> Task requirements: The answer must consist of every line in the records that contains the word "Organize".
*** Records for processing Section Begins ***
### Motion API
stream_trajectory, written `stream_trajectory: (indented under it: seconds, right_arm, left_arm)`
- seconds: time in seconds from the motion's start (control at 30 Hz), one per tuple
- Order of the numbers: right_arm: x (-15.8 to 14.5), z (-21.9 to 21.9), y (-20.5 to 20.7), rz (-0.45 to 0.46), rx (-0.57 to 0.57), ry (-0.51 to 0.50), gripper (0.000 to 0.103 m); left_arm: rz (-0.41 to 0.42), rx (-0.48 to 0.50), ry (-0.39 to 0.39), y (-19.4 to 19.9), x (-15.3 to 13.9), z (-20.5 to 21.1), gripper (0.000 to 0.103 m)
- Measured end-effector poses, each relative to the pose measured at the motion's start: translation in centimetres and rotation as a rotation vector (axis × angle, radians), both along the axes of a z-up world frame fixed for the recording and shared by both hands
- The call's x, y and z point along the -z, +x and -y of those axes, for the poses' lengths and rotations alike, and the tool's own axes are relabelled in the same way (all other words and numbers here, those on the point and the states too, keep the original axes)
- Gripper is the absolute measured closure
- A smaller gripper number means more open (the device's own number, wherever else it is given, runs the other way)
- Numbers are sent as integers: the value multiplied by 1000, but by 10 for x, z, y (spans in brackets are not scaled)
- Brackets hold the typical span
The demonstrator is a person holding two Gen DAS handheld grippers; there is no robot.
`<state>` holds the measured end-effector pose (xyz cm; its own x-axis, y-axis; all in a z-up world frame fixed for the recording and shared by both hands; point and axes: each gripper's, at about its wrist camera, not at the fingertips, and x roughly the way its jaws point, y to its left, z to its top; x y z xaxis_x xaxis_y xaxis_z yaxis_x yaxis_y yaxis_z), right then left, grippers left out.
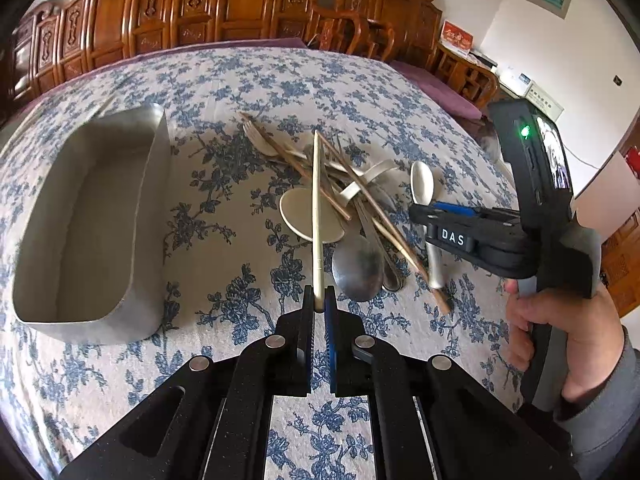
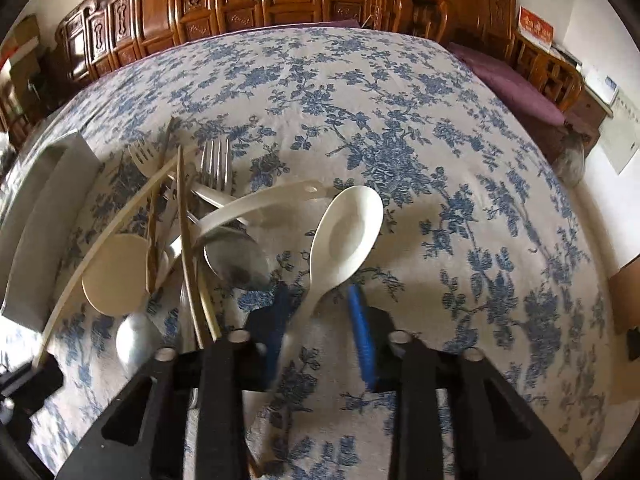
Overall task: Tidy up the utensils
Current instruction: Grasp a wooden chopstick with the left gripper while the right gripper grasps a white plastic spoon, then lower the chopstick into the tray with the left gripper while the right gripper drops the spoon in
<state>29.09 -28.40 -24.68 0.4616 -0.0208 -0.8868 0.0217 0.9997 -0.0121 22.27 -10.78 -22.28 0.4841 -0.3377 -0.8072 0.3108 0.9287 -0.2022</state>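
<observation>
My left gripper is shut on the near end of a pale chopstick, which points away over the utensil pile. The pile holds chopsticks, metal forks and spoons, and white plastic spoons on the floral tablecloth. A metal rectangular tin stands open to the left of the pile. My right gripper is open, its fingers either side of the handle of a white ceramic spoon that lies right of the pile. The right gripper also shows in the left wrist view, over that spoon.
The table wears a blue floral cloth. Carved wooden chairs stand along its far edge, and a purple cushion lies at the right. The tin shows at the left edge of the right wrist view.
</observation>
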Motion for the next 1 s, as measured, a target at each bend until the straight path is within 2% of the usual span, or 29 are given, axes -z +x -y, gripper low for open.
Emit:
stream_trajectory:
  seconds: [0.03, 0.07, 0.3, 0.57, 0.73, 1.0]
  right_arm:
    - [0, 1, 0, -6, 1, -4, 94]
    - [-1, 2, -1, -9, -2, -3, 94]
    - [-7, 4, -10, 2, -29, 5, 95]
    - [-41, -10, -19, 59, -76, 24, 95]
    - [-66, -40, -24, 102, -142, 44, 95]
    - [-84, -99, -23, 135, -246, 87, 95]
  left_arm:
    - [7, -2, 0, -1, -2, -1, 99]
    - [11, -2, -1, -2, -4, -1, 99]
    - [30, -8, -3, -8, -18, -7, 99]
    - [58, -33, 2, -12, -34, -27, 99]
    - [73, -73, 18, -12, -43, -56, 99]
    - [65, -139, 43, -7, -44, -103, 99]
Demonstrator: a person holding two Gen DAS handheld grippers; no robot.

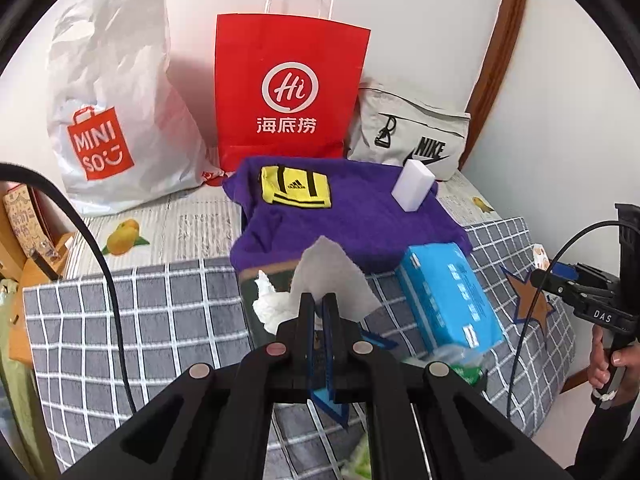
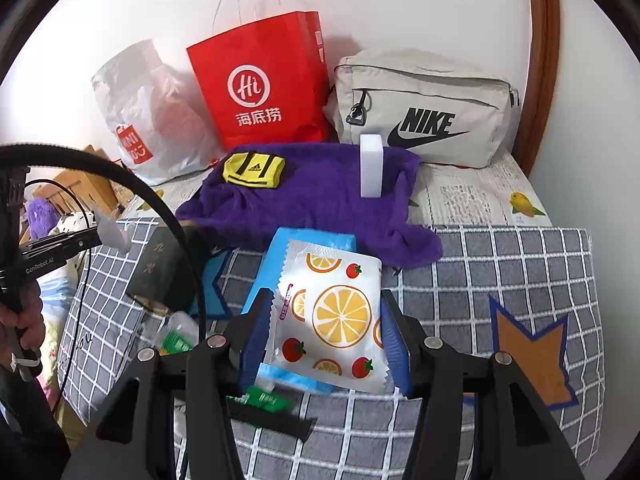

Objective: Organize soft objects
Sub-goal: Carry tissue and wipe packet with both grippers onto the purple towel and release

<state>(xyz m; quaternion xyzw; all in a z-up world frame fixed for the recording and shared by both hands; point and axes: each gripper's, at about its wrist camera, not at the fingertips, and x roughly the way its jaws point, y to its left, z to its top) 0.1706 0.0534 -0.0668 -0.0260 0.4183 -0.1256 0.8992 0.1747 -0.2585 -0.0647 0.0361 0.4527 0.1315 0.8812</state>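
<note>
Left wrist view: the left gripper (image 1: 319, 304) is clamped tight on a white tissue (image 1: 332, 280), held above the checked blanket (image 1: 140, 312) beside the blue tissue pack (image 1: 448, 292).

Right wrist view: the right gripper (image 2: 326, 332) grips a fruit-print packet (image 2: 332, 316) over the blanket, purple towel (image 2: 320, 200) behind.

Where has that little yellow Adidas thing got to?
The yellow Adidas pouch lies on the purple towel, toward its far left corner, just in front of the red paper bag and left of the white sponge block.
</note>
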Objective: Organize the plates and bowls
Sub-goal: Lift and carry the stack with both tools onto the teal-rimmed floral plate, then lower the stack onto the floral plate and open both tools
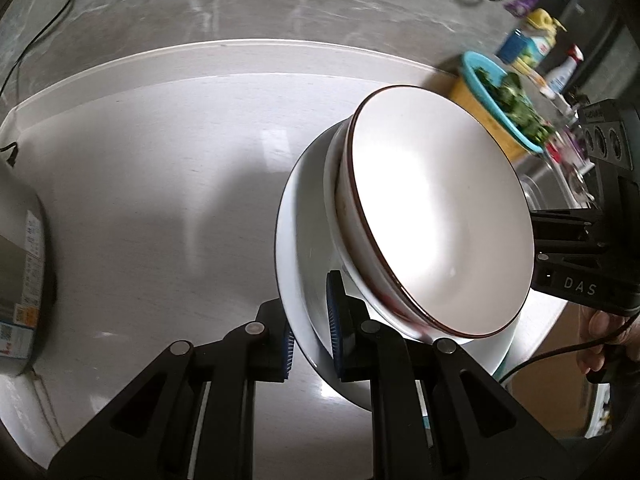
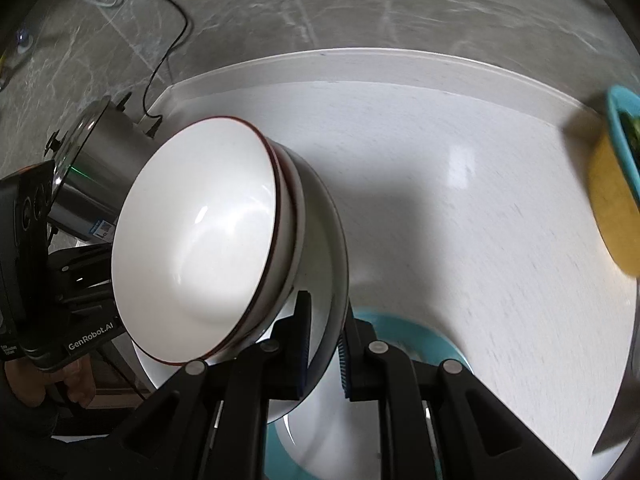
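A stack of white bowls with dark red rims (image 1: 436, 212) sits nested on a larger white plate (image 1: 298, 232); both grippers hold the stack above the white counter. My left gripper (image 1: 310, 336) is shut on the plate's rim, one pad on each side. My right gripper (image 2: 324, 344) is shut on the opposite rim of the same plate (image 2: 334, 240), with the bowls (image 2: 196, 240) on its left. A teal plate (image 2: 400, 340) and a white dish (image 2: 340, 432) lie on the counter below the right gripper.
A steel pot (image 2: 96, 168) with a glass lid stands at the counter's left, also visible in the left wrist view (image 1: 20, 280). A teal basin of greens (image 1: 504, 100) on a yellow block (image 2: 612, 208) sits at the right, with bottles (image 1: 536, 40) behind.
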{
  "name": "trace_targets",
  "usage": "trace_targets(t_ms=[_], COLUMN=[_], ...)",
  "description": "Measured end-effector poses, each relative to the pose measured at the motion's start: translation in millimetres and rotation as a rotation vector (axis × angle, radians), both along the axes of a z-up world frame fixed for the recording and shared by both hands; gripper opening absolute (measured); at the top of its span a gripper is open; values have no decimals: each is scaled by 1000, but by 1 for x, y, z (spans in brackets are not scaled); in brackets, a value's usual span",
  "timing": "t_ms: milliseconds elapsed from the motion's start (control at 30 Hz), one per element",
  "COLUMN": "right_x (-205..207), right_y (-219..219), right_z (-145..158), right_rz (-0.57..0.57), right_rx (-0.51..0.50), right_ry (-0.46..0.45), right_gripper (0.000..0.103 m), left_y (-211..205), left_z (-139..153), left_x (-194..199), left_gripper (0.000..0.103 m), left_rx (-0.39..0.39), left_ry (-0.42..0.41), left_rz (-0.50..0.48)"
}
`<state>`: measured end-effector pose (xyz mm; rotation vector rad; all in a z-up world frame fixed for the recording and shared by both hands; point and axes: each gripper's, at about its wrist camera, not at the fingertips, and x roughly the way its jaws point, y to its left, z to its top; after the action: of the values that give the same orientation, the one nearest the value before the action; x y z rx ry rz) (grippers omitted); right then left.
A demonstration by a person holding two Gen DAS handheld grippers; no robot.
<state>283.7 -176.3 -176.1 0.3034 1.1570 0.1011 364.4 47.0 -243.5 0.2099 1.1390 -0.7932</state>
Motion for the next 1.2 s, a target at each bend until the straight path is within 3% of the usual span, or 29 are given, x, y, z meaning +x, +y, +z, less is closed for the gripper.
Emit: trace_targets(t_ms=[300, 500, 700, 1200], right_x=[-52, -79, -89, -96], right_y=[-29, -46, -50, -52], right_z=[-14, -32, -50, -71], right_rz=[-24, -34, -36, -50], right_rx=[20, 33, 32, 34], right_ry=[20, 30, 44, 49], right_gripper=[14, 14, 14, 14], left_y=[-27, -40, -55, -73], left_z=[-13, -36, -65, -88], left_x=[-79, -112, -126, -131], left_gripper=[12, 12, 12, 11], left_rx=[17, 46, 69, 84], left_ry=[23, 35, 55, 28], left_rz=[-18, -21, -6, -1])
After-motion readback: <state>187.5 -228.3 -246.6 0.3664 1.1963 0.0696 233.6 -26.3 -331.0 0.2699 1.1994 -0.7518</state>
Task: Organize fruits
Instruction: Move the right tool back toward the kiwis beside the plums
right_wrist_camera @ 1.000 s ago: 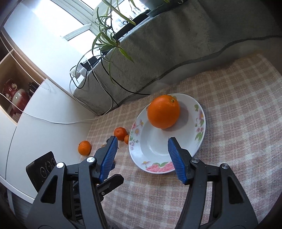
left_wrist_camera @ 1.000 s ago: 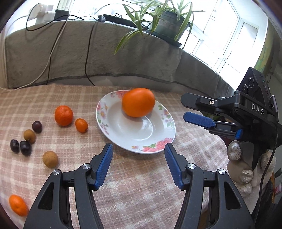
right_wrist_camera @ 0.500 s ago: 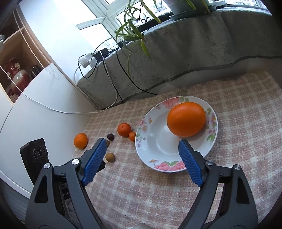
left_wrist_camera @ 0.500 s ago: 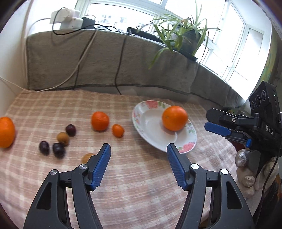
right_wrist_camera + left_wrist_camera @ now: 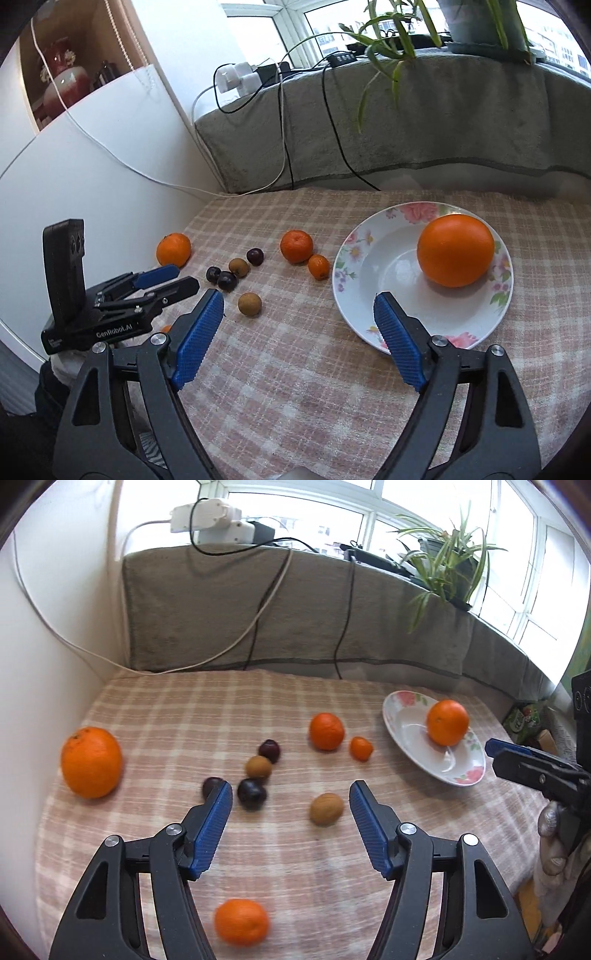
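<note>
A flowered white plate (image 5: 354,254) holds one large orange (image 5: 455,250); both also show in the left wrist view, plate (image 5: 402,716) and orange (image 5: 447,722). Loose on the checked cloth lie a second large orange (image 5: 91,762), a tangerine (image 5: 326,731), a small tangerine (image 5: 361,748), several dark plums (image 5: 251,794), two brown longans (image 5: 326,808) and a near tangerine (image 5: 241,921). My left gripper (image 5: 290,794) is open and empty above the plums and longan. My right gripper (image 5: 298,295) is open and empty, near the plate's front rim.
A grey-draped sill (image 5: 295,602) with cables, a power strip (image 5: 212,520) and a spider plant (image 5: 448,559) borders the back. A white wall (image 5: 48,657) closes the left side. The table edge drops off at the right, with boxes (image 5: 524,720) below.
My left gripper has swung left, away from the plate, and now faces the loose fruit. My right gripper has drawn back and levelled, with the plate farther right in its view.
</note>
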The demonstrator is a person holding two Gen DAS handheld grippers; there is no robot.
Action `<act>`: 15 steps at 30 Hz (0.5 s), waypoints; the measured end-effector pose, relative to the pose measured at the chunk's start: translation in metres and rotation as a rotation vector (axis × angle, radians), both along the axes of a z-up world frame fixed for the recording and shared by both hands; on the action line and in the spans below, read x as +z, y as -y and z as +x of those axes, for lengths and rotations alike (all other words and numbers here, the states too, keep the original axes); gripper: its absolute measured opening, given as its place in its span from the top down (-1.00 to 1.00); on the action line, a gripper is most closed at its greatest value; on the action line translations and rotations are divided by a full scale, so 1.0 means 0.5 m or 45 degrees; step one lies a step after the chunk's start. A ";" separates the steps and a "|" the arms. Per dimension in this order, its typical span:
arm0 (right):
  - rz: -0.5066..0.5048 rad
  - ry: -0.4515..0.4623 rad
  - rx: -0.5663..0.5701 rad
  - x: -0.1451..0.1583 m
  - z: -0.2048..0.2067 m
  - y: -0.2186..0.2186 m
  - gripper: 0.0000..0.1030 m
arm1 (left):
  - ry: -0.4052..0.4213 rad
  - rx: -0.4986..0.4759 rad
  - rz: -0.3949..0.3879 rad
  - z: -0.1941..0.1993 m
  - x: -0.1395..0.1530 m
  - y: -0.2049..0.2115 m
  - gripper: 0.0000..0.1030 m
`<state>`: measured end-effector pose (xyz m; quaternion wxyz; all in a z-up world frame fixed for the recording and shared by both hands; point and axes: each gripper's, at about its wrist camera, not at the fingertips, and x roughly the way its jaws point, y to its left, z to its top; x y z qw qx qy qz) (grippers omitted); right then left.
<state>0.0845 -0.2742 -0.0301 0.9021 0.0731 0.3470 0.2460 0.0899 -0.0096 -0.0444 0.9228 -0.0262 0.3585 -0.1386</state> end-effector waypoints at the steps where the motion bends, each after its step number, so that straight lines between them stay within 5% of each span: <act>1: -0.012 0.002 0.016 -0.002 -0.002 -0.010 -0.67 | -0.002 0.001 0.003 0.002 -0.001 -0.005 -0.28; 15: -0.168 -0.022 0.142 -0.052 0.020 -0.126 -0.60 | -0.126 0.012 -0.054 0.068 -0.039 -0.042 -0.06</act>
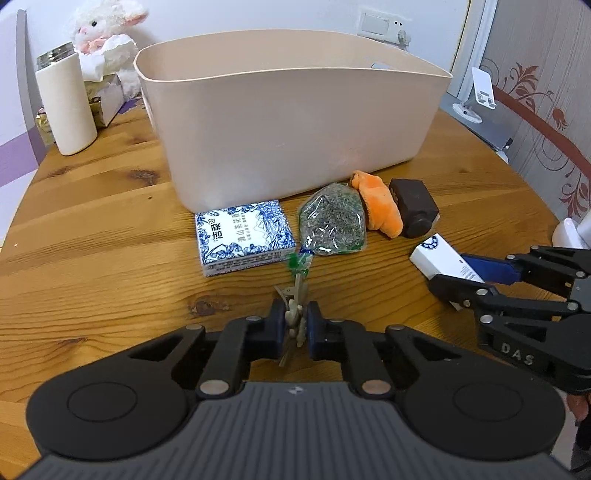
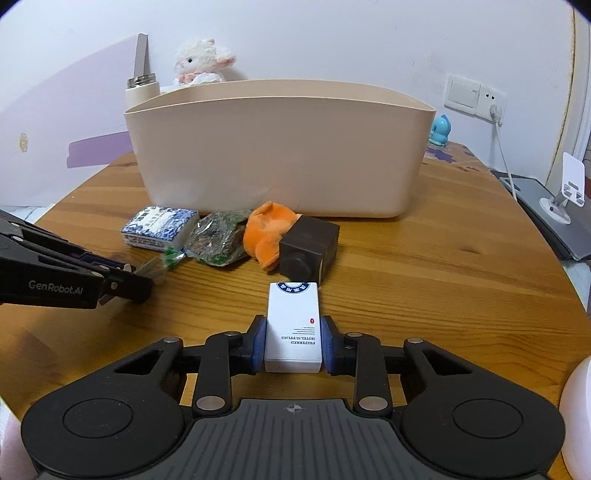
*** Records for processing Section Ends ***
> Exercise result:
Objective: Organize soft objects
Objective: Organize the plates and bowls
Task: Organize fruits

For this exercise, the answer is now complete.